Diante do evidente fracasso em derrubar o regime político da República Islâmica no Irã — uma empreitada que se mostrou mais complexa e resistente do que o esperado e que tem um alto custo político —, os EUA parecem ter reajustado seus objetivos declarados. O foco agora, segundo o governo americano, seria retomar o status de navegação no Estreito de Ormuz aos moldes de antes da guerra. Contudo, o governo iraniano, ciente de sua posição estratégica e da importância do Estreito para a economia global, afirma categoricamente que a gestão dessa rota vital para o comércio global de petróleo deve ter um novo modelo, a ser definido em conformidade com seus interesses e a nova realidade geopolítica da região, o que implica uma renegociação de poder.

Essa disputa pelo controle e pela redefinição das regras de navegação no Estreito de Ormuz é um microcosmo das tensões mais amplas que permeiam o Oriente Médio.

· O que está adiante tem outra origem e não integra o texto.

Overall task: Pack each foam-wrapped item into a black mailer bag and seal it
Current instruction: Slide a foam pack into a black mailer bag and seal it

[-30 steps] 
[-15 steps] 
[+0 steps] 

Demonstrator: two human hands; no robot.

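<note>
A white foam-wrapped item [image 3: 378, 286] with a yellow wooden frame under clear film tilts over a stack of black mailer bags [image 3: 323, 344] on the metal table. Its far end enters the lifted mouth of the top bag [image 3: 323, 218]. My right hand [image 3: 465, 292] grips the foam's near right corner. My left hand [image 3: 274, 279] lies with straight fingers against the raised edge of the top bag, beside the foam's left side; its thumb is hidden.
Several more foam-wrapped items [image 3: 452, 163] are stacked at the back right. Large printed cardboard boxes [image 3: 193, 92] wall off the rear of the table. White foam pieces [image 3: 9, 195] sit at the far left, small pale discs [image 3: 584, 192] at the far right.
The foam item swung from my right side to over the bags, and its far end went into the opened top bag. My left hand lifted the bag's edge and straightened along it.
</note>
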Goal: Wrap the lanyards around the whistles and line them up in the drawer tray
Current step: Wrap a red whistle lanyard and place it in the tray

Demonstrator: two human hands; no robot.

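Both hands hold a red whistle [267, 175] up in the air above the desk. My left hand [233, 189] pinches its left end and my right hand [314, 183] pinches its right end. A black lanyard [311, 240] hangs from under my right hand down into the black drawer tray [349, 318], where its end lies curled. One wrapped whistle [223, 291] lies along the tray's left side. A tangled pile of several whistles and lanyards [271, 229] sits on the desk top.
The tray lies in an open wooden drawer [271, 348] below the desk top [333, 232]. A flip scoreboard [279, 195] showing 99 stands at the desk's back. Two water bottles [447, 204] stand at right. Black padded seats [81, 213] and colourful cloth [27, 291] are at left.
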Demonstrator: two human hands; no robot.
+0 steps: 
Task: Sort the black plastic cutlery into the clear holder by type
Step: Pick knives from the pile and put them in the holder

Ela simboliza a resistência do Irã à pressão externa e sua determinação em exercer sua soberania sobre recursos e rotas estratégicas. A falta de um consenso sobre o futuro do Estreito e a insistência iraniana em um 'novo modelo' de gestão sublinham a complexidade de qualquer solução duradoura para o conflito e a persistência de um cenário de alta volatilidade, onde a diplomacia continua sendo um desafio.